== Prompt ==
The answer should be every line below, repeated exactly, with the images left out.

== Provided material ==
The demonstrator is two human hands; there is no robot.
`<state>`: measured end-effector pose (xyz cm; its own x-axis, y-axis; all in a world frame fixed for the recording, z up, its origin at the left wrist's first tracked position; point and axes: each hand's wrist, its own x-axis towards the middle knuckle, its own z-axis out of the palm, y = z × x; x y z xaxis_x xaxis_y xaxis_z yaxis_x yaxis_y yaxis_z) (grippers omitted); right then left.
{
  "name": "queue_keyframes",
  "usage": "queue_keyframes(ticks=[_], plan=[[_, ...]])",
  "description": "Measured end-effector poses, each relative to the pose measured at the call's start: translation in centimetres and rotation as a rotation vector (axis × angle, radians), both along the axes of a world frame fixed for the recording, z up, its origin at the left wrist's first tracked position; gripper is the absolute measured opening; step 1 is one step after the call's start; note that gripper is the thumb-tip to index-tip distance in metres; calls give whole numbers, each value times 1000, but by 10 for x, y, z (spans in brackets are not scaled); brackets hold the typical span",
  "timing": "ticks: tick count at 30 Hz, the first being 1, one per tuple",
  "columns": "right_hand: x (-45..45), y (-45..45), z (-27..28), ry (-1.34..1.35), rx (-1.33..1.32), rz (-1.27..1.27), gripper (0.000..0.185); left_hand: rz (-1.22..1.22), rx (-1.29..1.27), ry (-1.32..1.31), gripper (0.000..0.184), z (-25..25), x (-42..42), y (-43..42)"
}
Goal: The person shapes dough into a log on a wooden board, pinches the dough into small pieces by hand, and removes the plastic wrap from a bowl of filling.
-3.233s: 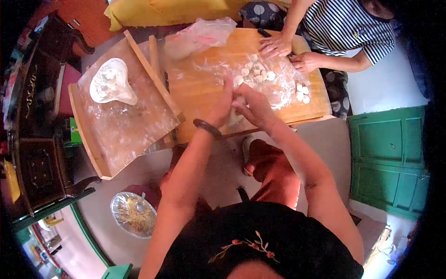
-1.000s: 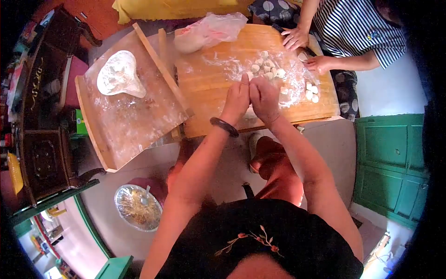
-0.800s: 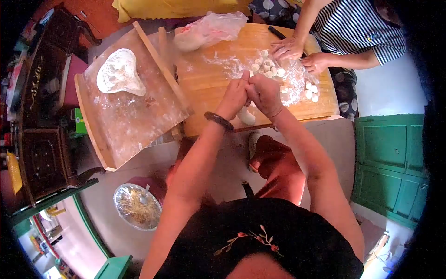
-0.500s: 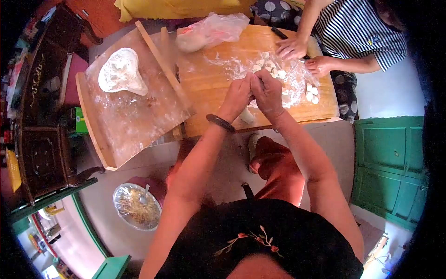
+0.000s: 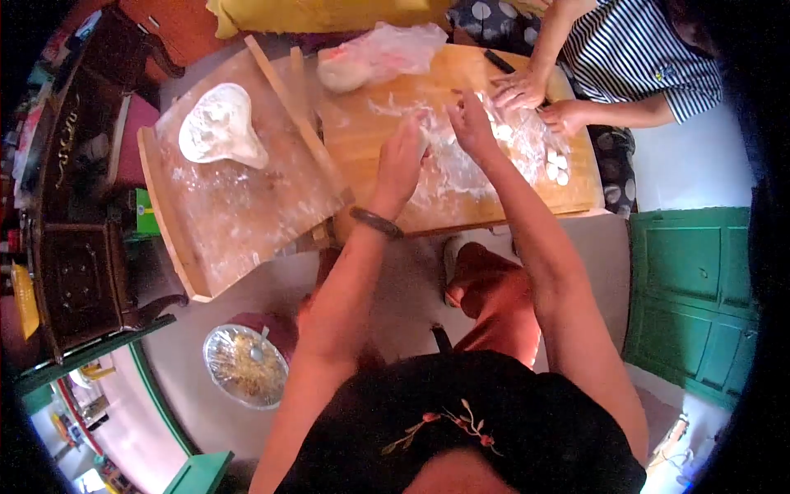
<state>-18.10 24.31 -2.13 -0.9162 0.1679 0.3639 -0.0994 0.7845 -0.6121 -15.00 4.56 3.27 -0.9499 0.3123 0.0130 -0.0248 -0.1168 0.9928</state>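
My left hand (image 5: 401, 158), with a dark bracelet on its wrist, is closed round pale dough, of which only a little shows at the fingers. To its right and apart from it, my right hand (image 5: 474, 128) is closed above the floured board (image 5: 354, 181); what its fingers hold, if anything, is too small to make out. Small dough pieces (image 5: 504, 132) lie just beyond my right hand, partly hidden by it. Several flattened white pieces (image 5: 557, 169) are near the board's right end.
Across the board, a person in a striped shirt (image 5: 613, 62) has both hands on the board. A dark-handled tool (image 5: 498, 61) and a plastic bag (image 5: 395, 51) lie at the far side. Flour in a white container (image 5: 218, 123) sits on the left tray board (image 5: 239, 214). A covered bowl (image 5: 245, 366) stands below.
My hands, together half a second ago, have come apart: the left moved left and the right slightly up. The dough end that hung below them no longer shows there.
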Motion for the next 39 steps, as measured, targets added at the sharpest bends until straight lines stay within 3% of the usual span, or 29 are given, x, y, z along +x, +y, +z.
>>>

== Response area ==
The demonstrator is two human hands; there is no robot.
`<state>`: measured end-effector pose (xyz cm; its own x-axis, y-axis; all in a world frame fixed for the recording, z up, its origin at the left wrist's first tracked position; point and axes: each hand's wrist, its own x-axis towards the middle knuckle, its own z-axis out of the palm, y = z × x; x y z xaxis_x xaxis_y xaxis_z yaxis_x yaxis_y yaxis_z) (grippers omitted); right then left.
{
  "name": "queue_keyframes",
  "usage": "queue_keyframes(ticks=[_], plan=[[_, ...]])",
  "description": "Measured end-effector poses, each relative to the pose measured at the call's start: translation in centimetres and rotation as a rotation vector (axis × angle, radians), both along the axes of a world frame fixed for the recording, z up, its origin at the left wrist's first tracked position; gripper is the absolute measured opening; step 1 is one step after the call's start; note that gripper is the thumb-tip to index-tip distance in metres; calls give whole numbers, each value times 1000, but by 10 for x, y, z (spans in brackets are not scaled); brackets hold the typical span",
  "timing": "ticks: tick count at 30 Hz, the first being 1, one per tuple",
  "columns": "right_hand: x (-45..45), y (-45..45), z (-27..28), ry (-1.34..1.35), rx (-1.33..1.32), rz (-1.27..1.27), gripper (0.000..0.185); left_hand: rz (-1.22..1.22), rx (-1.29..1.27), ry (-1.32..1.31), gripper (0.000..0.184), z (-25..25), x (-42..42), y (-43..42)"
}
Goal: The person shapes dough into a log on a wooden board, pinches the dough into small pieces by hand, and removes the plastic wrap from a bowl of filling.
-3.233s: 
-1.000s: 
-0.800s: 
-0.500s: 
+0.000s: 
<state>-18.10 24.31 -2.13 -0.9162 0.1679 0.3639 -0.0994 0.7845 -0.6121 -15.00 4.56 3.27 -0.9499 0.3123 0.0130 -0.0248 -0.1168 0.9928</state>
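My left hand (image 5: 401, 158), with a dark bracelet on its wrist, is closed round pale dough, of which only a little shows at the fingers. To its right and apart from it, my right hand (image 5: 474, 128) is closed above the floured board (image 5: 354, 181); what its fingers hold, if anything, is too small to make out. Small dough pieces (image 5: 504, 132) lie just beyond my right hand, partly hidden by it. Several flattened white pieces (image 5: 557, 169) are near the board's right end.
Across the board, a person in a striped shirt (image 5: 613, 62) has both hands on the board. A dark-handled tool (image 5: 498, 61) and a plastic bag (image 5: 395, 51) lie at the far side. Flour in a white container (image 5: 218, 123) sits on the left tray board (image 5: 239, 214). A covered bowl (image 5: 245, 366) stands below.
My hands, together half a second ago, have come apart: the left moved left and the right slightly up. The dough end that hung below them no longer shows there.
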Motion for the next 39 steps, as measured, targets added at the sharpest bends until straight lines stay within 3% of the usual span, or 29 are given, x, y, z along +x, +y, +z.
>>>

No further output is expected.